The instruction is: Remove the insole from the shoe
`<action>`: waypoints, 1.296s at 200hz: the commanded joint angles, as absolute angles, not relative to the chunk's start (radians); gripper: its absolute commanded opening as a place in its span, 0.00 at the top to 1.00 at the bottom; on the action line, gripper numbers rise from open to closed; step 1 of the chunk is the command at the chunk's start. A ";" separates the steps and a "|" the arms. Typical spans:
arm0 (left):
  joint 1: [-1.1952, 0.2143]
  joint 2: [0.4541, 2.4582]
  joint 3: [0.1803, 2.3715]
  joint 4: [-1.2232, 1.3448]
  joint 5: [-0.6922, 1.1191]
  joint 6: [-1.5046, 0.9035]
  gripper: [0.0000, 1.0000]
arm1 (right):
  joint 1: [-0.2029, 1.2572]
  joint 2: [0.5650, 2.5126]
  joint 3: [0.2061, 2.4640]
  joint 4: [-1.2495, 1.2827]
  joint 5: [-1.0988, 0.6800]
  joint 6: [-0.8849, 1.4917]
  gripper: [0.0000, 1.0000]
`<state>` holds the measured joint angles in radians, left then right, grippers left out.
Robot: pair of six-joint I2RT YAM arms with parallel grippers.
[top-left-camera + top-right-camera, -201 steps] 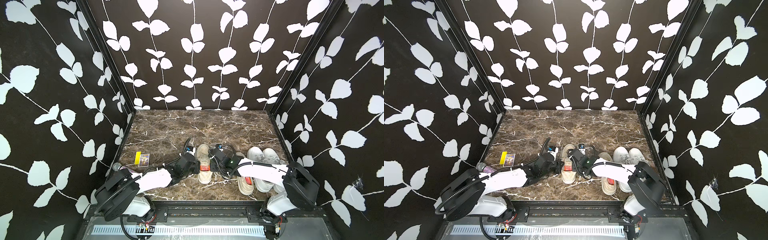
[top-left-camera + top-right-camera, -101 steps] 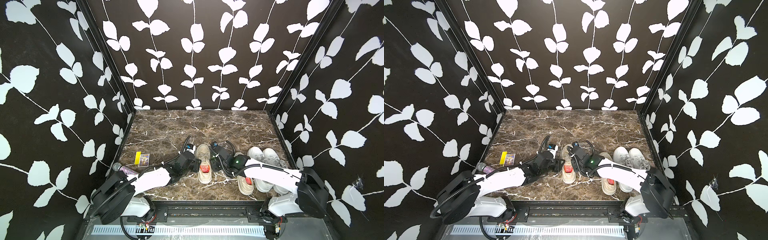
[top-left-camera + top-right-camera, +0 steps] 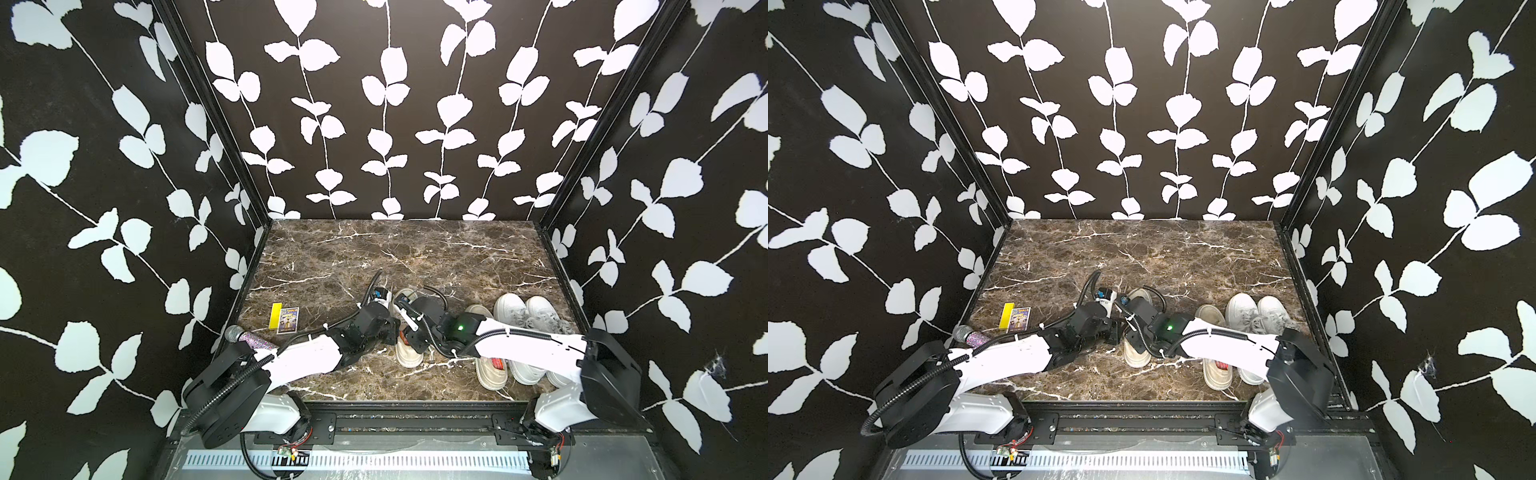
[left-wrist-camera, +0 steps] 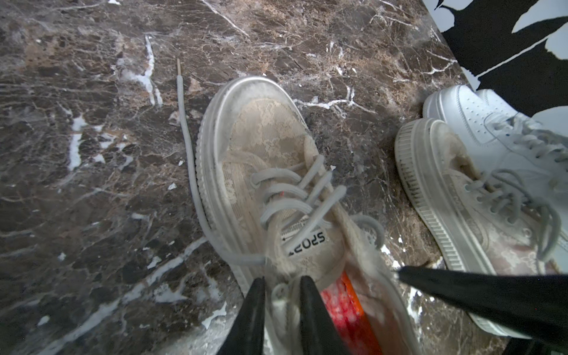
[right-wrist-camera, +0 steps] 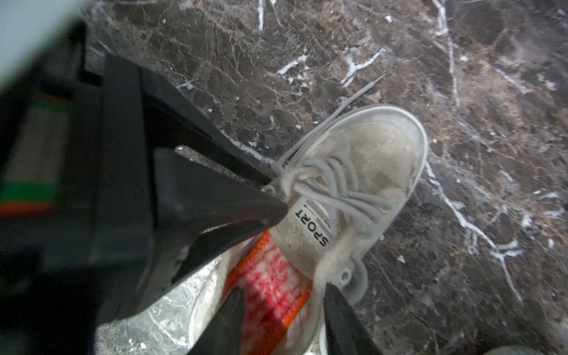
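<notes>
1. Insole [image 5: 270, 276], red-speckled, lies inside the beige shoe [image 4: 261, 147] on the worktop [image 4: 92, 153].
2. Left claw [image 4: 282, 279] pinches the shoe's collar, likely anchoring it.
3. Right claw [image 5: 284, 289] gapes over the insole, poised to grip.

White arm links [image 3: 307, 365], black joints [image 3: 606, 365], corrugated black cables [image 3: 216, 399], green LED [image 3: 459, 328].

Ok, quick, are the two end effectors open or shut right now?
Left end effector: closed, pinching the lace edge of the beige shoe.
Right end effector: open, fingers either side of the red insole, no grip visible.
</notes>
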<state>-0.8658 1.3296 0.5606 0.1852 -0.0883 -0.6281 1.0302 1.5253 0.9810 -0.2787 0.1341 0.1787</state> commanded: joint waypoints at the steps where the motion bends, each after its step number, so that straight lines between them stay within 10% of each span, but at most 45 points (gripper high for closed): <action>1: -0.851 1.324 0.548 0.196 -0.108 -0.634 0.80 | 1.036 1.559 1.003 -0.244 0.101 0.141 0.58; 141: -0.849 1.319 0.534 0.223 -0.088 -0.629 1.00 | 1.019 1.736 1.042 -0.262 0.361 0.209 0.65; 259: -0.848 1.328 0.565 0.165 -0.091 -0.593 1.00 | 1.001 1.610 1.014 -0.161 0.320 0.314 1.00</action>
<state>-0.8536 1.3296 0.5491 0.2100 -0.0727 -0.6159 1.0134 1.6600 1.0183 -0.2020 0.3191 0.2729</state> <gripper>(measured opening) 0.075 0.048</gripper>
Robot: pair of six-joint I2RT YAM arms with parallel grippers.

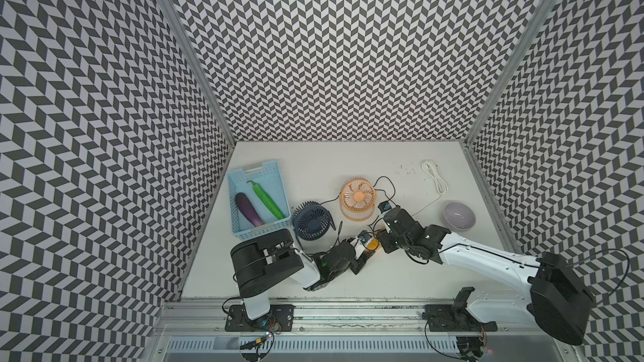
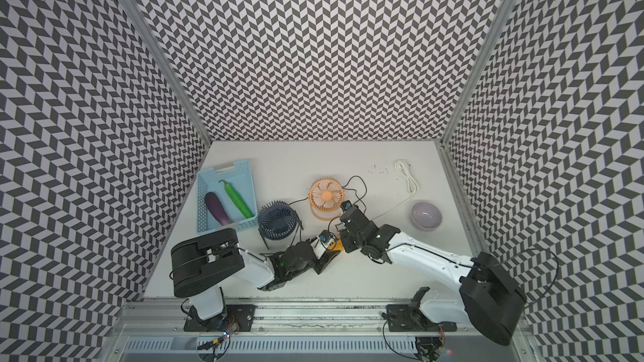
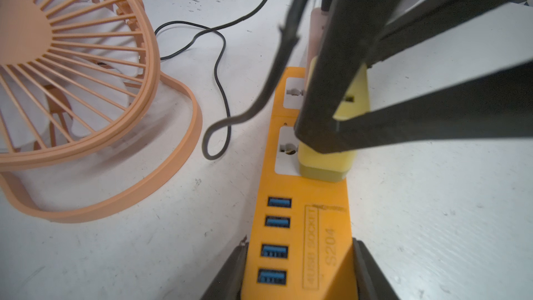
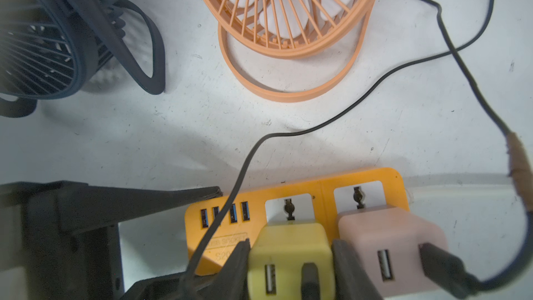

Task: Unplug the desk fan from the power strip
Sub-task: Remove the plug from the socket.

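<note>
The orange power strip (image 3: pixel 305 226) lies on the white table between the two arms, mostly hidden under them in both top views (image 1: pixel 372 244) (image 2: pixel 337 246). My left gripper (image 3: pixel 300 269) is shut on its USB end. A yellow adapter (image 4: pixel 288 243) and a pink adapter (image 4: pixel 389 238) sit in its two sockets, each with a black cable plugged in. My right gripper (image 4: pixel 290 261) is shut on the yellow adapter, one finger on each side. An orange desk fan (image 1: pixel 358 200) and a dark blue desk fan (image 1: pixel 312 220) stand just behind the strip.
A light blue basket (image 1: pixel 244 182) at the back left holds an eggplant and a green pepper. A lavender bowl (image 1: pixel 459 215) sits at the right, with a coiled white cord (image 1: pixel 434 175) behind it. Loose black cables (image 4: pixel 360 99) loop across the table near the fans.
</note>
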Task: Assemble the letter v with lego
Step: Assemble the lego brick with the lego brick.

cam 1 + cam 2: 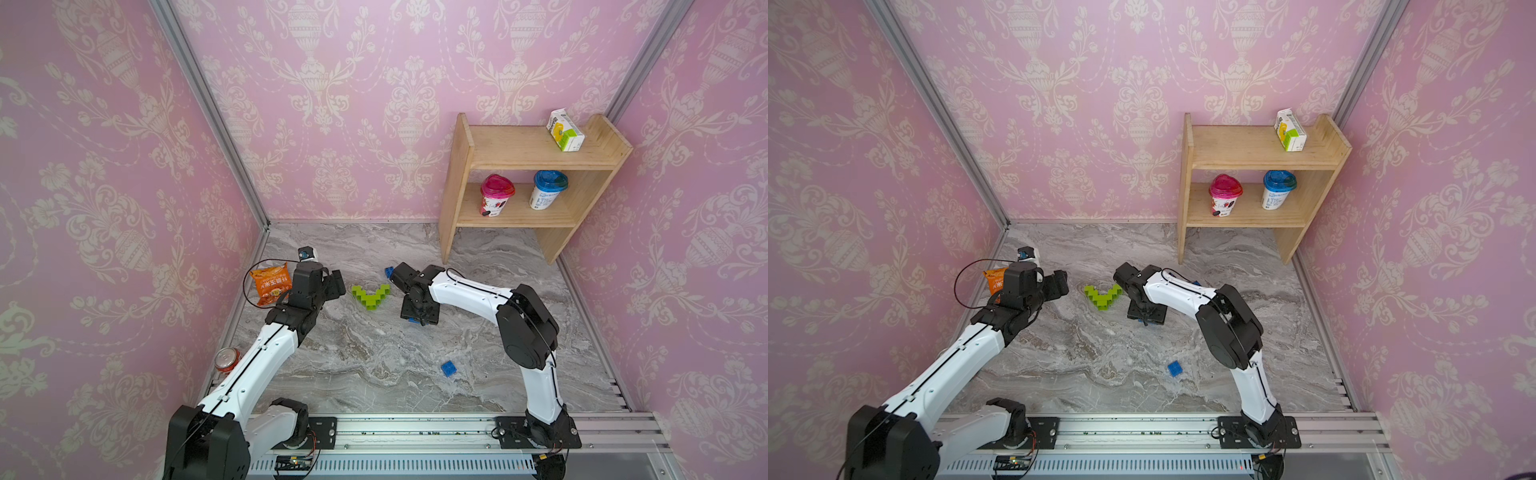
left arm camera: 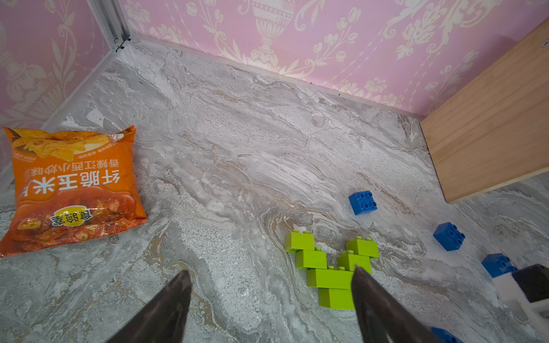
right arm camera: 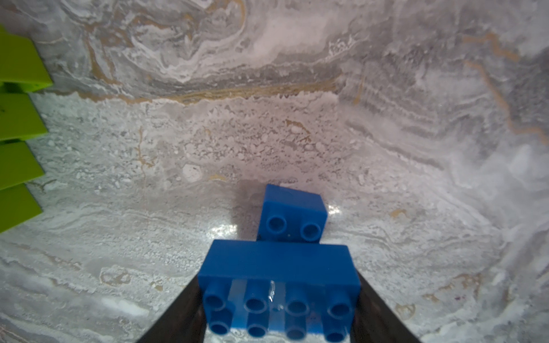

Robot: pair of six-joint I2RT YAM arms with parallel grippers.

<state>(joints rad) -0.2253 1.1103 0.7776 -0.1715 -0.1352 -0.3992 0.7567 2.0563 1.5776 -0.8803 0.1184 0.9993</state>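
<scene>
Right wrist view: right end effector (image 3: 279, 300) clamps a long blue studded plastic brick (image 3: 279, 264) above the marble tabletop (image 3: 267, 133). The left end effector (image 2: 270, 270) gapes empty near the finished-looking lime-green lego V (image 2: 329, 276). Next likely calls for pressing it, studs aligned, onto the small blue brick (image 3: 292, 213).

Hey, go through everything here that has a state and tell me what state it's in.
Left gripper: open, empty.
Right gripper: closed on the long blue brick.
Green V: assembled, lying flat.
Front blue brick: loose, studs up.
Snack bag: lying flat, unopened.
Pink-lidded cup: upright, lid on.
Blue-lidded cup: upright, lid on.
</scene>
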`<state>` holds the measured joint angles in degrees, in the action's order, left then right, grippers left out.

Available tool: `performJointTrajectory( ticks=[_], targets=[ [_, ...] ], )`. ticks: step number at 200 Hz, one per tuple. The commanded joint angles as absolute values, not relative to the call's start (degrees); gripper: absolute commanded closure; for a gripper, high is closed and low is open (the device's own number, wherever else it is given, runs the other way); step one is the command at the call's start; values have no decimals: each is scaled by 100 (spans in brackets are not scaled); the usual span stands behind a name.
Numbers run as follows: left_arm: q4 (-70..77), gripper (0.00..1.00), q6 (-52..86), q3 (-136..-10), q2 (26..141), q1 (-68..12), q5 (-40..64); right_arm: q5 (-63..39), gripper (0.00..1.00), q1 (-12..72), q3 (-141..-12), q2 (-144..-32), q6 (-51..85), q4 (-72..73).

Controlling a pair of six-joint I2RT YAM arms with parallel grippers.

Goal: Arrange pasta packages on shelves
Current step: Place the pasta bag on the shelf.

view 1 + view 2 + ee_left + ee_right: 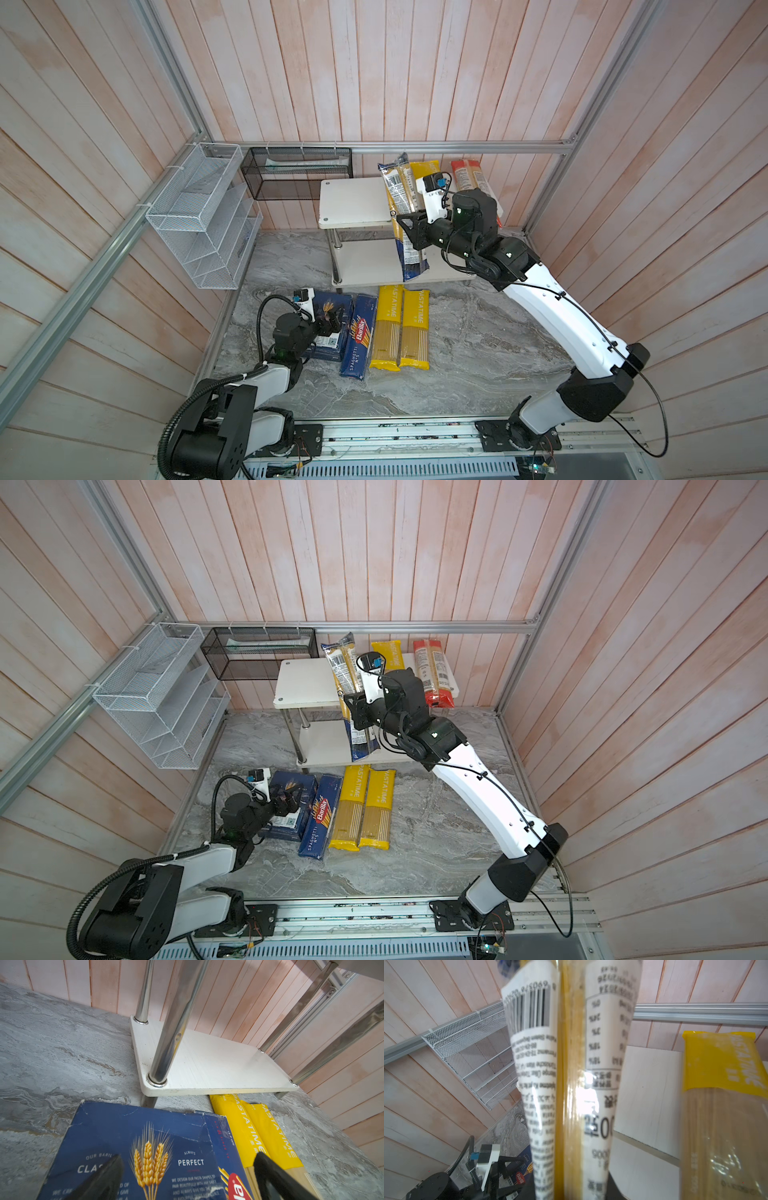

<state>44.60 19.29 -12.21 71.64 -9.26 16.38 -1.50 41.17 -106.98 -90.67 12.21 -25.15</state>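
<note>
My right hand [352,710] clamps the dark-ended clear bag [343,665], tilted across the front edge of the shelves [303,683], seemingly lifted clear.

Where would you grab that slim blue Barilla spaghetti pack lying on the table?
Probably from straight above, jaws across its narrow width at mid-length. The Barilla pack lies flat and long, so that balances it; the blue box and a yellow bag crowd its sides.

The right arm [552,320] stretches far forward from its base, its elbow low and its forearm rising to a wrist turned sideways. The right gripper [406,229] is clamped across the middle of a bag [399,187] held on end. The left arm [272,376] is folded low and short, and the left gripper [331,323] points forward and down with its fingers [104,1178] spread apart.
</note>
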Motion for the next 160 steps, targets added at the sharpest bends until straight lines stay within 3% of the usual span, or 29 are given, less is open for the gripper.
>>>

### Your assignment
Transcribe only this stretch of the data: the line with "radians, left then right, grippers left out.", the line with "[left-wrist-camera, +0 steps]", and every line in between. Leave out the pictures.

### Solved exercise
`<state>` holds the measured joint angles in radians, left then right, grippers left out.
Robot: pair of six-joint I2RT YAM arms with parallel grippers.
[top-left-camera + top-right-camera, -201 steps] 
[top-left-camera + top-right-camera, -101 steps] 
[top-left-camera + top-right-camera, +0 steps] 
[left-wrist-camera, +0 steps] 

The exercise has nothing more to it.